Corey and I have been talking about another child for a lot of reasons, none of which have to do with us getting too much sleep or having too much quality time together.  But, for all of the things that instinctively tell us NOT to have a second baby, there was a nagging feeling in our hearts that we are supposed to have one.  We prayed and prayed about it, and we had our answer.   So, as terrifying as the idea is, we decided to forge ahead again and start the process.  The process that took years to bring us our beautiful daughter, and would surely be another long and arduous journey. 

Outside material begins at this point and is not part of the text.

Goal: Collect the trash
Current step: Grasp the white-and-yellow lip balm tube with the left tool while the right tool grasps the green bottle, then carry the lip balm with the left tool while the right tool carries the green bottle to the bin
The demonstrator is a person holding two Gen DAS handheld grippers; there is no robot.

On June 7th we had our doctor remove my IUD and we were told to wait three months before he would start the prescriptions and we would induce ovulation three months after that.  I took comfort in knowing that at the soonest we were looking at six months to a year.  This would give Brooke plenty of time to get potty trained, cut the rest of her teeth, and learn to cook her own meals and sleep until noon.  I would be prepared for this one.

Or maybe not.

I can't tell you why, but on July 12th I helped Brooke and Daddy get into their nightly bath, and then I grabbed a leftover EPT from the cabinet.  It expired two years ago so I should have tossed it in the trash.  Instead, I peed on it.  And I waited.  And I squinted at the lines in the dim light of the bathroom, because surely my contact-less eyes were incorrect.  Two lines.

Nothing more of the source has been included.